Focus Shifts to Accountability as Florida House Votes to Expand School Choice Program


A bill that was both supported and opposed on the grounds of accountability passed the Florida House Wednesday.

HB 7045, which will combine two school choice voucher programs and expand eligibility for parents to choose where their children go to school, passed by a vote of 79-36. It will expand Florida’s voucher program to enroll 60,000 more students.

Star News Education Foundation Journalism Project
Four Democrats joined all of the Republicans in the state House to pass the bill, sponsored by Rep. Randy Fine (R-Palm Bay).

“It’s not about low income anymore,” Fine said during the floor debate. “You can make up to $100,000. We are now creating that option, for more people to make the right decision for them so schools can be accountable to parents.”
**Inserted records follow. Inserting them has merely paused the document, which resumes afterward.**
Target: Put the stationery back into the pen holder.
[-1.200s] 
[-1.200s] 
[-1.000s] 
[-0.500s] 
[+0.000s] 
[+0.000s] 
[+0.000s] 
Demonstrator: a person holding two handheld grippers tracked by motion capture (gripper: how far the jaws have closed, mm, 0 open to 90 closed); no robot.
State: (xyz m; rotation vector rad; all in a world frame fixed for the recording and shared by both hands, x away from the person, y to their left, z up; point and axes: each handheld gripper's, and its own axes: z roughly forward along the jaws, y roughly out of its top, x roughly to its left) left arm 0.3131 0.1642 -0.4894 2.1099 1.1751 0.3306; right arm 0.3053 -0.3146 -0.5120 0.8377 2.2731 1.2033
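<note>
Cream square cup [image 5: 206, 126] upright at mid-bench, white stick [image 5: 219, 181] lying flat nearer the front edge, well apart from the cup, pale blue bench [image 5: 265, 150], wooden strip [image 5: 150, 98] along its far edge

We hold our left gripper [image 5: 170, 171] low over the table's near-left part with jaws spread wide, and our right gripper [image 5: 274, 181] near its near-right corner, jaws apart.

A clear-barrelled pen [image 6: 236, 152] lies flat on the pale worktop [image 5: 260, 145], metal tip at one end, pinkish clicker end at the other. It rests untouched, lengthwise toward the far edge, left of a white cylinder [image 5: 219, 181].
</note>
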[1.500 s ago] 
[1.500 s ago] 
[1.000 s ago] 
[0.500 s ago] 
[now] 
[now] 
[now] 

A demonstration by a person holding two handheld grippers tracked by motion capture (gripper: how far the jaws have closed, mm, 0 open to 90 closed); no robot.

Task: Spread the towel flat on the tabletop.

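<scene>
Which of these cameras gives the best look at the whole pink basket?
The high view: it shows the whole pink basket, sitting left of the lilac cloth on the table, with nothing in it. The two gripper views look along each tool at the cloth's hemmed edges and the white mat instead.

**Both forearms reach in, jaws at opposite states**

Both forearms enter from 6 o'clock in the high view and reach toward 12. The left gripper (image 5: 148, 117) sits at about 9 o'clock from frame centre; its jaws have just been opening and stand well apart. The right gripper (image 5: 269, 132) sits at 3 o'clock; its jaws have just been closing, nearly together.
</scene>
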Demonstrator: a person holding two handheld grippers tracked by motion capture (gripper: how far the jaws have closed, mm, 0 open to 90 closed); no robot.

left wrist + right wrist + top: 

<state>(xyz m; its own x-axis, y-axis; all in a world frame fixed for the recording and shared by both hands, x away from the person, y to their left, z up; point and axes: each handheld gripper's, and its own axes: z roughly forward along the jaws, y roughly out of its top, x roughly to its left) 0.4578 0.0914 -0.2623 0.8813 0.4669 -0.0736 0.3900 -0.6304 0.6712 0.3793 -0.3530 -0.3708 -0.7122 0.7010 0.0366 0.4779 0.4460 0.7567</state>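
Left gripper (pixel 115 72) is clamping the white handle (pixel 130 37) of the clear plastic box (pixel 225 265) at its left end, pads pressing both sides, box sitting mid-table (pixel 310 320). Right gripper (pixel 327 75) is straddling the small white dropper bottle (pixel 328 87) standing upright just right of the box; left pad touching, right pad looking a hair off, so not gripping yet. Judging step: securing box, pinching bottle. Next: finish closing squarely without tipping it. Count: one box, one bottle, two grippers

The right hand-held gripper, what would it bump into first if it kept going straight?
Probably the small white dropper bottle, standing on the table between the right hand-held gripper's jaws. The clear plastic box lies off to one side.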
Some Democrats disagreed with Fine’s notion of accountability. Those Democrats say that the private schools to which funds are diverted for school choice vouchers cannot be held accountable by the legislature, since private schools are not subject to the grading and testing standards as public schools.

“The lack of accountability has created dozens, if not hundreds, of new schools that only exist because of these voucher programs, and how will we ever know if voucher programs really work?” Rep. Kamia Brown (D-Orlando) asked during the House proceedings.

Still, the measure passed by a wide margin, and will head to the Senate.

Gov. Ron DeSantis (R) is a strong proponent of school choice vouchers, and has focused on quality education for low-income students.

He signed another bill into law last June that quadruples the school voucher program annually.

“We worked really hard this year to deliver for students and families,” he said at the time, adding that “we also were mindful of a lot of our low-income families that needed a little help to get their children into schools that best meet their needs.”

In 2019, he signed the “Family Empowerment Scholarship” program into law. That program budgeted $130 million in state funds to send 18,000 low-income students to private schools.